Leggende romane: la Bocca della verità

Ogni giorno un’interminabile fila di turisti si accinge a visitare e mettere la sua mano nella famosa Bocca della Verità, situata fuori la Chiesa di Santa Maria in Cosmedin, per vedere se passa la prova. E anche se razionalmente sappiamo che è solo un mito, diciamo che fin quando non proviamo realmente a metterci la mano dentro, il dubbio si insinua sempre. La Bocca della Verità era forse il chiusino di una vecchia cloaca, che ha le sembianze di un fauno ispirato al Dio Portuno, un dio fluviale; e come tutti ben sappiamo, a questo strano oggetto era attribuita la magica facoltà di decretare la verità. Si dice che a chi metteva la mano dentro la bocca mentendo, gli venisse punzecchiata o addirittura staccata di netto con una morsa fatale.
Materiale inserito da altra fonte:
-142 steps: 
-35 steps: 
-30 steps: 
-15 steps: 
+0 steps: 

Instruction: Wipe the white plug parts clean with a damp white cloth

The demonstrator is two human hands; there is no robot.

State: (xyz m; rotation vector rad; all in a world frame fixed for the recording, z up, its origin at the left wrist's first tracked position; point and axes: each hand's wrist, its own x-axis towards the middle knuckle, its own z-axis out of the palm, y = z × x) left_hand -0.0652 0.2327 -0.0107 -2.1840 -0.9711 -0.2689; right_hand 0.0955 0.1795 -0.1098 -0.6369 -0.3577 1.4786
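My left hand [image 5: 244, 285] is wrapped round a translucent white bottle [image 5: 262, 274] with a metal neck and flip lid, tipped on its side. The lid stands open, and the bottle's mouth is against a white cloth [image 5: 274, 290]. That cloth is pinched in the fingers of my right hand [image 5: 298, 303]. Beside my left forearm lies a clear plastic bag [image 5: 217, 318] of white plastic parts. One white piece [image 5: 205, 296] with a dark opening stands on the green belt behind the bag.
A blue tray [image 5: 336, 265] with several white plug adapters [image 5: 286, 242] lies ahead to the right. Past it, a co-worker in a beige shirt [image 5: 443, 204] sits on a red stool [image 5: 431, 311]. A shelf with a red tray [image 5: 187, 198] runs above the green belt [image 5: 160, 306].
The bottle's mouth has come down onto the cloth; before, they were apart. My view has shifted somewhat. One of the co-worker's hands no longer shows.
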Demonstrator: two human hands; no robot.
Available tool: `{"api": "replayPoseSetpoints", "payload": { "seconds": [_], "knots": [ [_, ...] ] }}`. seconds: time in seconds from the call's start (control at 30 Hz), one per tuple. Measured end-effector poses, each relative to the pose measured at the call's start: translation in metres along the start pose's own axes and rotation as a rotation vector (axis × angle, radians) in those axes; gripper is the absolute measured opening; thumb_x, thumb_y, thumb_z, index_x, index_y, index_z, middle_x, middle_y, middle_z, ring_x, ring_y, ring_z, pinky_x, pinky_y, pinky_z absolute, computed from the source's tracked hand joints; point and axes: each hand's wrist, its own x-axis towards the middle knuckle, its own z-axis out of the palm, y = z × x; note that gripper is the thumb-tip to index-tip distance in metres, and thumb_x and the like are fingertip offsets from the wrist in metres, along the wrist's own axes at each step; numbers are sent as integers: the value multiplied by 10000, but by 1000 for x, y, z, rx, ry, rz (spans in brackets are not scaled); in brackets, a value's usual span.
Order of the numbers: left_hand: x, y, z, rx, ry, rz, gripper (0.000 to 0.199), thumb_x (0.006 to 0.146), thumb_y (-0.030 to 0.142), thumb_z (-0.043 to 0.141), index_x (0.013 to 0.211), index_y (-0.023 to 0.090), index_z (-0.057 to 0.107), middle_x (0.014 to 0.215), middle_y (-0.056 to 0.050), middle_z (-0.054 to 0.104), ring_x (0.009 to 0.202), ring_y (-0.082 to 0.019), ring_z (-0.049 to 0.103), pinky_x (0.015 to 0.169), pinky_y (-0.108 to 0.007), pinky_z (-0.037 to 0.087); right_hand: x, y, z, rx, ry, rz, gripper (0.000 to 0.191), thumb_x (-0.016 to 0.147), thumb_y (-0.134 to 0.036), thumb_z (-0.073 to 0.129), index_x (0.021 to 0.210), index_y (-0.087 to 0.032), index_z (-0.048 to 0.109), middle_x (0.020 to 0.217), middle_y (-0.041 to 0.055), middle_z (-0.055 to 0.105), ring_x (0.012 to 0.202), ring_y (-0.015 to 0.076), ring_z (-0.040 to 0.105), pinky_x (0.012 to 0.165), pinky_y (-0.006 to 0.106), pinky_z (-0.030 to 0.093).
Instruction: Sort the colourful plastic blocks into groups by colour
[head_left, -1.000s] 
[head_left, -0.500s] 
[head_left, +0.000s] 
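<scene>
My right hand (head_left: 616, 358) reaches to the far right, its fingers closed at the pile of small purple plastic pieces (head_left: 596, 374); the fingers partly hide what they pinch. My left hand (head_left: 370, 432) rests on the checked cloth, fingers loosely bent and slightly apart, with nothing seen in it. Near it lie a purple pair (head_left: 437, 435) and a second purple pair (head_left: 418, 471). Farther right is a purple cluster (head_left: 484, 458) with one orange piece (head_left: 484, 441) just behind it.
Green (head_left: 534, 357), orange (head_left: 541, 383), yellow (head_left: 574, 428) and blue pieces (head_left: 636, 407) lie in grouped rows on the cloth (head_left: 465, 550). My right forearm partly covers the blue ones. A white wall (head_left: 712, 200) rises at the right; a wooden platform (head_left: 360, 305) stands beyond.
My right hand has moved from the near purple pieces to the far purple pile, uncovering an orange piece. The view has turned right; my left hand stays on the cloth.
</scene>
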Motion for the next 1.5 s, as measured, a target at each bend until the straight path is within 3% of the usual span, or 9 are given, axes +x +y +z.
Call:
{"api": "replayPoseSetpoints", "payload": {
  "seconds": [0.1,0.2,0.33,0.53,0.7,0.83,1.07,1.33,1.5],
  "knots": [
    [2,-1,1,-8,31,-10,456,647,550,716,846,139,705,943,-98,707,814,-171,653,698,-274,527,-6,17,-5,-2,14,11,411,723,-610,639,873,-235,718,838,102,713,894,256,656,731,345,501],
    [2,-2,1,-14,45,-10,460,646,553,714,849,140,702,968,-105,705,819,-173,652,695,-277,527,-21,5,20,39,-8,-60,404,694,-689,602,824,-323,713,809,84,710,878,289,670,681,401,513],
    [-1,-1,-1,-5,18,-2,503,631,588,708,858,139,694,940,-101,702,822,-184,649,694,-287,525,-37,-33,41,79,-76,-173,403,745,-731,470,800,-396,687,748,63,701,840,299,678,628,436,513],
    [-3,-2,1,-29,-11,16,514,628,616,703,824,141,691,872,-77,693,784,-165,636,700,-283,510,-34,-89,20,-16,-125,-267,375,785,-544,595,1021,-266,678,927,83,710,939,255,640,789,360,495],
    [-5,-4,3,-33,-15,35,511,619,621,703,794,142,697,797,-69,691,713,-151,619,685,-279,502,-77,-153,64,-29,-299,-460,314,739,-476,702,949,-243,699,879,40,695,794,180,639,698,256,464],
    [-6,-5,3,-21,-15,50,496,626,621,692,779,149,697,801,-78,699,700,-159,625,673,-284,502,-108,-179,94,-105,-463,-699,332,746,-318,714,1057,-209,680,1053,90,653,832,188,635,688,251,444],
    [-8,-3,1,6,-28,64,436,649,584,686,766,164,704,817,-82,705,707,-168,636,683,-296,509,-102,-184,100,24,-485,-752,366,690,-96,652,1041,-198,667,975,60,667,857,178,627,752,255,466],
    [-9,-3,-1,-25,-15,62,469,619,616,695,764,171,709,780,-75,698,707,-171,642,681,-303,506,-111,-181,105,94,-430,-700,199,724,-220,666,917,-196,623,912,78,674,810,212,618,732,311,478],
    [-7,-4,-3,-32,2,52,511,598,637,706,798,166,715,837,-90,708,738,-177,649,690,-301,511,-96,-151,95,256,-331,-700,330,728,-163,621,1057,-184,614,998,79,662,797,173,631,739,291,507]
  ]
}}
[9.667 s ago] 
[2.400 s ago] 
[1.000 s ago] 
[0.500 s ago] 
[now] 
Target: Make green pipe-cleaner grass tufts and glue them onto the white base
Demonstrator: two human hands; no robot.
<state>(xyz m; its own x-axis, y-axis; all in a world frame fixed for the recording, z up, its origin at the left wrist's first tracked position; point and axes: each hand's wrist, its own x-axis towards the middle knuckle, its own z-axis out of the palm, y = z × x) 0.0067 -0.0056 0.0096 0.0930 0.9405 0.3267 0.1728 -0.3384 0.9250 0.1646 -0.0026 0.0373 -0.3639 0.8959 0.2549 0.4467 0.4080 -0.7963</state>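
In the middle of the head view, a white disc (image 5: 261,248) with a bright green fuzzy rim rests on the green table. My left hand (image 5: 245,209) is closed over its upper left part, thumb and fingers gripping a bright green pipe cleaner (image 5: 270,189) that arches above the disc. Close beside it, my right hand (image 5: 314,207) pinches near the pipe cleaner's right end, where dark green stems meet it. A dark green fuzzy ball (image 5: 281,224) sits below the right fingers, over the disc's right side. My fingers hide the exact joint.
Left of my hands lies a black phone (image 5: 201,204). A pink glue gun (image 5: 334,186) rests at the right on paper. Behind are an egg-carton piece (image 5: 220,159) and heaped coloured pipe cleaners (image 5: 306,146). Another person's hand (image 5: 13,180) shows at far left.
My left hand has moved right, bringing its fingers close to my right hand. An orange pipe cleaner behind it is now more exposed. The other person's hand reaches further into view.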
Si credeva che fosse un modo unico e sicuro per scoprire la verità, ma non fu sempre così. Infatti si racconta di una donna infedele che riuscì ad ingannare la mitica Bocca della Verità; la ragazza infatti aveva un marito, ma quando questo era fuori per lavoro, a casa sua si recava spesso un amante. I vicini la scoprirono e confessarono tutto al marito, il quale, non sapendo a chi credere, decise di sottoporre la donna alla Bocca della Verità. Ma la scaltra moglie escogitò uno stratagemma con il suo amante: quando sarebbe stato il momento di sottoporsi alla magica bocca, egli, fingendosi matto, avrebbe dovuto baciarla davanti a tutti per poi sparire. Così fece, e quando la donna mise la mano dentro il magico ordigno disse: «Giuro che nessun uomo mi ha mai abbracciato e baciato, all’infuori di mio marito e di quel giovane matto!» In questo modo si salvò.

Leggende di Roma: le oche del Campidoglio

Se magari vi passa per la mente di recarvi ai Musei Capitolini, o nella splendida Terrazza del Campidoglio, fermatevi al centro della piazza, dove sorge la statua di Marco Aurelio, e pensate a questa leggenda, un’altra tra le più antiche di Roma. Anticamente qui sorgeva il tempio di Giunone, dove vivevano le oche a lei sacre; per questo i romani, anche in tempi di carestia, non le uccidevano, per non fare un torto alla dea. In quel periodo i romani erano in contrasto con i Galli, e una notte, quest’ultimi, di nascosto attaccarono le mura. Ma le oche, forse anche per volere della dea Giunone, cominciarono a starnazzare, svegliando il soldato Marco Manlio, che dormiva al Campidoglio e che così potè svegliare tutto l’esercito e difendere la città.

Leggende di Roma: Fontana di Trevi

Chiunque sia stato alla fontana più famosa della capitale, si sarà sicuramente girato di spalle per lanciare la sua monetina nelle acque fotografate ogni giorno da milioni di turisti. Molti credono che, esprimendo un desiderio, il lancio porti la realizzazione di qualsiasi richiesta. Ma in realtà la tradizione ha un altro significato: lanciare la monetina di spalle vuol dire che, prima o poi, si ritornerà a Roma. Quindi sicuramente, conviene lanciarla!

Leggende di Roma: Piazza Navona

Un’altra leggenda romana consiglia agli innamorati di non girare in senso antiorario intorno alla Fontana dei Quattro Fiumi, collocata al centro della bellissima Piazza Navona. Infatti si dice che una strega in un tempo passato scagliò qui la maledizione degli amanti, facendo sì che qualsiasi coppia avesse aggirato la fontana in senso antiorario, si sarebbe lasciata entro sei giorni. 

Leggende di Roma: la tomba di Nerone

Spostiamoci in un’altra piazza romana, Piazza del Popolo, dove si trova la chiesa di Santa Maria del Popolo e anche una delle leggende romane più inquietanti; qui, al posto del luogo sacro, in un tempo passato vi era la tomba del folle imperatore Nerone. Su quest’ultima, al momento della sepoltura, venne piantato un noce; ma nel 1099, Papa Pasquale II, dopo aver avuto un sogno con la Madonna, disperse le ceneri dell’imperatore nel Tevere e fece abbattere il noce, che si diceva fosse ritrovo di streghe e demoni, facendo costruire al suo posto una chiesa, quella che vediamo ancora oggi. Particolare inquietante? L’altare maggiore della chiesa si trova proprio nel punto in cui vi era il noce diabolico.